▶ _YOUR GOAL_
Set down exactly the lines below, from the one containing "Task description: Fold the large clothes" through the final line, and include no others.

▶ _INPUT DATA_
════

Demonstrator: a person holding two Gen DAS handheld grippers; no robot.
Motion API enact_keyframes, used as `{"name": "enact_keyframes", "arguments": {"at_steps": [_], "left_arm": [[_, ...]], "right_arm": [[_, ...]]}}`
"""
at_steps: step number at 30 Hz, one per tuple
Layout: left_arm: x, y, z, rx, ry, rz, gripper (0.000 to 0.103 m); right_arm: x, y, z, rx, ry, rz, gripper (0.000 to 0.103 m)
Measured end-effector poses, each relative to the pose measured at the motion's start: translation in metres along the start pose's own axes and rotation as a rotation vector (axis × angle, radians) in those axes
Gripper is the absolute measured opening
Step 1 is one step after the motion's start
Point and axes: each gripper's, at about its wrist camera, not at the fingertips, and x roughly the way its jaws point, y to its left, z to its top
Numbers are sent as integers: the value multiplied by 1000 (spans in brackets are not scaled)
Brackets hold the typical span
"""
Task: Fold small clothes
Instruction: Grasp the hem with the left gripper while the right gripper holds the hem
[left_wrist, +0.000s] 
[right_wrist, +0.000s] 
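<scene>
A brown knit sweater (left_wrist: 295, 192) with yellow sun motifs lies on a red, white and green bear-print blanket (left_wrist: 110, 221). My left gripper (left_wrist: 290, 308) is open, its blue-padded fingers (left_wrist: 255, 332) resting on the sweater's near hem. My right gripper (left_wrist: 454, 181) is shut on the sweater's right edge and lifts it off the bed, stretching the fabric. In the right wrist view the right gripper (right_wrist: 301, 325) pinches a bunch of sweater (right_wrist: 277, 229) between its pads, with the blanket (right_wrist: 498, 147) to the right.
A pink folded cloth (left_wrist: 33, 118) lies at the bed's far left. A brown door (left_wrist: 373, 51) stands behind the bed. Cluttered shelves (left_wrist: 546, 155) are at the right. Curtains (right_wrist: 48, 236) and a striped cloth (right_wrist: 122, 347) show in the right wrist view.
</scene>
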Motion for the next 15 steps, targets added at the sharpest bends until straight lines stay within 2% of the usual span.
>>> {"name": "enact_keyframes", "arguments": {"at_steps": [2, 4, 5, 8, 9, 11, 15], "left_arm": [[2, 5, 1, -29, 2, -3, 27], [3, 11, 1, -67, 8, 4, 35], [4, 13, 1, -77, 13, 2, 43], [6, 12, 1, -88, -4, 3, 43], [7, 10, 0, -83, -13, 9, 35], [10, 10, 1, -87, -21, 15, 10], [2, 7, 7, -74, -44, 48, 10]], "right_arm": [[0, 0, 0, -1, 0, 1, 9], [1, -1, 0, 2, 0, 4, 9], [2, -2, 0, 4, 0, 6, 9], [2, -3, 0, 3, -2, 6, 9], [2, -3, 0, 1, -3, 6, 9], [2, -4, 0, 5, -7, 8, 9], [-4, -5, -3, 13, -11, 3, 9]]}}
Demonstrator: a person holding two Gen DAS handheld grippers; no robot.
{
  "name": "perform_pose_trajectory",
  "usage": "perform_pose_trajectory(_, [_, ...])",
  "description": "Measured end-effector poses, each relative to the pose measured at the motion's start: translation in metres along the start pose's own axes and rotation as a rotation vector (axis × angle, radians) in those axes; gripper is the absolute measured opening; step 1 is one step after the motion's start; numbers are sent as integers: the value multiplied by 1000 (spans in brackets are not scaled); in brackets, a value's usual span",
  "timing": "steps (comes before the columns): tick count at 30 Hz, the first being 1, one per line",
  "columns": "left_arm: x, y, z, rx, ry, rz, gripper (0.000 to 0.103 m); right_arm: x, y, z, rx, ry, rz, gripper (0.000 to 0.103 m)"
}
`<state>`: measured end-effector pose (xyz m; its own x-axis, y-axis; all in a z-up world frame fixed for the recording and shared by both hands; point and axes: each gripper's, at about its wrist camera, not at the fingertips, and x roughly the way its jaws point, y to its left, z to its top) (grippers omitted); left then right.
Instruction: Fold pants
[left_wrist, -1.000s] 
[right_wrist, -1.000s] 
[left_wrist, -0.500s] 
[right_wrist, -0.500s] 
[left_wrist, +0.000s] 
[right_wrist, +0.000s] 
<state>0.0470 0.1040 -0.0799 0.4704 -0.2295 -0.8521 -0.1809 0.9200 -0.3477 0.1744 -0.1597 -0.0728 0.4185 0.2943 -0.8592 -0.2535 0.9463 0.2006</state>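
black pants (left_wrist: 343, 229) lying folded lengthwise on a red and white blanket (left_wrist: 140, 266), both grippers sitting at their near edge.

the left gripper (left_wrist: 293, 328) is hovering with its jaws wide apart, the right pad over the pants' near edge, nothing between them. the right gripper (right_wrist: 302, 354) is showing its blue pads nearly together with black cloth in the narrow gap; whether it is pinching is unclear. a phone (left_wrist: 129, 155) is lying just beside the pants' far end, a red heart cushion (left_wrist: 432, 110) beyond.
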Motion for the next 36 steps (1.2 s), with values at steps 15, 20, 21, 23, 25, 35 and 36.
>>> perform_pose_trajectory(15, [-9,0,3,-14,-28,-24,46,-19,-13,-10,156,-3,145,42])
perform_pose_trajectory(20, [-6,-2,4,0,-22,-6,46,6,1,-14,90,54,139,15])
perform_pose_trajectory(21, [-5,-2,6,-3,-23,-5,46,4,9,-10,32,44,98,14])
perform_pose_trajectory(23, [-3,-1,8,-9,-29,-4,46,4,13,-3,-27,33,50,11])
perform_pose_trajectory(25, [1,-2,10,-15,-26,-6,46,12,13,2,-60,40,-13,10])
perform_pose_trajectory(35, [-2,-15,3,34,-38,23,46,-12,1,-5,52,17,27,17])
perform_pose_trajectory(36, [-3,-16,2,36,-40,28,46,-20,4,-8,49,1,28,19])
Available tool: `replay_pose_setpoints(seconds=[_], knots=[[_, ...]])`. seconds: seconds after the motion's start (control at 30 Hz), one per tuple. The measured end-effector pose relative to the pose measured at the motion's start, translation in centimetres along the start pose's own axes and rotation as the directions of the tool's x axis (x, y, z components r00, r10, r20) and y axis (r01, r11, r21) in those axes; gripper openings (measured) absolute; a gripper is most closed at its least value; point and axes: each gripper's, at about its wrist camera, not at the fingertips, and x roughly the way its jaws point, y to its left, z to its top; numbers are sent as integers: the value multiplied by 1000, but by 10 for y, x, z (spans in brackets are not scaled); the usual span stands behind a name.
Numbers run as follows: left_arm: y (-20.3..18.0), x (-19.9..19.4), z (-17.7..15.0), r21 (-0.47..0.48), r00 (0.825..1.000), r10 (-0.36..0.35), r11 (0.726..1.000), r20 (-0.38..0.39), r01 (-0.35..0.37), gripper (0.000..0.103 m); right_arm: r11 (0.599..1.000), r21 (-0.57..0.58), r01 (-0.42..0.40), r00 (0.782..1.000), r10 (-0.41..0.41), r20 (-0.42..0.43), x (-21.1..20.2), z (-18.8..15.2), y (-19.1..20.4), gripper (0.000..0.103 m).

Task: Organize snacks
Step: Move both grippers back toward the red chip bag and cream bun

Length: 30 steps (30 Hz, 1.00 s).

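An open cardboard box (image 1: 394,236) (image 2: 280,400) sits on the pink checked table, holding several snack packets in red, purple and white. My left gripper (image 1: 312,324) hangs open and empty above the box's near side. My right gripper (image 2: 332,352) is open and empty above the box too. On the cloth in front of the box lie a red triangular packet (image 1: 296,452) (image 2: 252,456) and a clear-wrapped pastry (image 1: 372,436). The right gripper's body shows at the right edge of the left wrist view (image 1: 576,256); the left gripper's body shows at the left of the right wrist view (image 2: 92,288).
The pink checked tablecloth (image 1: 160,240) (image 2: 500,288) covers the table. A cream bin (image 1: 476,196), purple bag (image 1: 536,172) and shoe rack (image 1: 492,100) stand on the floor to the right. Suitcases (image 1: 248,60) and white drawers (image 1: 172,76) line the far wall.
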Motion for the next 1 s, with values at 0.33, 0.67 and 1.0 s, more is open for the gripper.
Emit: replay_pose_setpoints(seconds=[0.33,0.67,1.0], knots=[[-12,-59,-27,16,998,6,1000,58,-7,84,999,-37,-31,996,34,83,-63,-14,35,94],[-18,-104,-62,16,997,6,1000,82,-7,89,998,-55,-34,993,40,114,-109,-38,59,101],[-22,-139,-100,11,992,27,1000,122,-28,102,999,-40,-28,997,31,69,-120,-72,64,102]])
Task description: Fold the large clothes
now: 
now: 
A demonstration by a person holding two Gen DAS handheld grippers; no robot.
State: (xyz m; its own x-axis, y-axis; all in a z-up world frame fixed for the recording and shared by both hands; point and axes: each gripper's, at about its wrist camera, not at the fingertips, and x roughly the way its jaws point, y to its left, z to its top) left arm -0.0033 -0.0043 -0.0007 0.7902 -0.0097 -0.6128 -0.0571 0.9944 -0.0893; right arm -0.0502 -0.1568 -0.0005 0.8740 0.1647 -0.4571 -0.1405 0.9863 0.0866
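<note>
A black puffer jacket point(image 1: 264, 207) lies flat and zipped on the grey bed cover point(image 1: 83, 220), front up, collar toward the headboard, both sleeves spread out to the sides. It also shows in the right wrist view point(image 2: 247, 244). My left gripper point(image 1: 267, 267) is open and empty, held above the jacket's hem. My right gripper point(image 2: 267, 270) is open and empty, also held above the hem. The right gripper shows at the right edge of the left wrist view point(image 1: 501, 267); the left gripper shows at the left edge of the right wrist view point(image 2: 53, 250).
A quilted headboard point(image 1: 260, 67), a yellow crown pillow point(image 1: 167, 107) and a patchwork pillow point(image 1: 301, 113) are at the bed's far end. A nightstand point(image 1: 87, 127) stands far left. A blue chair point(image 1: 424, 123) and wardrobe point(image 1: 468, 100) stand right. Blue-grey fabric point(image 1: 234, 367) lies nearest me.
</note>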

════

▶ _EXERCISE RESPONSE_
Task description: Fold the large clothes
now: 
now: 
A demonstration by a person holding two Gen DAS handheld grippers; no robot.
State: (xyz m; its own x-axis, y-axis; all in a z-up world frame fixed for the recording and shared by both hands; point and axes: each gripper's, at about its wrist camera, not at the fingertips, and x roughly the way its jaws point, y to its left, z to its top) left arm -0.0033 -0.0043 -0.0007 0.7902 -0.0097 -0.6128 -0.0571 0.9944 -0.0893; right arm -0.0502 -0.1568 -0.0005 0.8740 0.1647 -0.4571 -0.1405 0.9863 0.0866
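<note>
A black puffer jacket point(image 1: 264, 207) lies flat and zipped on the grey bed cover point(image 1: 83, 220), front up, collar toward the headboard, both sleeves spread out to the sides. It also shows in the right wrist view point(image 2: 247, 244). My left gripper point(image 1: 267, 267) is open and empty, held above the jacket's hem. My right gripper point(image 2: 267, 270) is open and empty, also held above the hem. The right gripper shows at the right edge of the left wrist view point(image 1: 501, 267); the left gripper shows at the left edge of the right wrist view point(image 2: 53, 250).
A quilted headboard point(image 1: 260, 67), a yellow crown pillow point(image 1: 167, 107) and a patchwork pillow point(image 1: 301, 113) are at the bed's far end. A nightstand point(image 1: 87, 127) stands far left. A blue chair point(image 1: 424, 123) and wardrobe point(image 1: 468, 100) stand right. Blue-grey fabric point(image 1: 234, 367) lies nearest me.
</note>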

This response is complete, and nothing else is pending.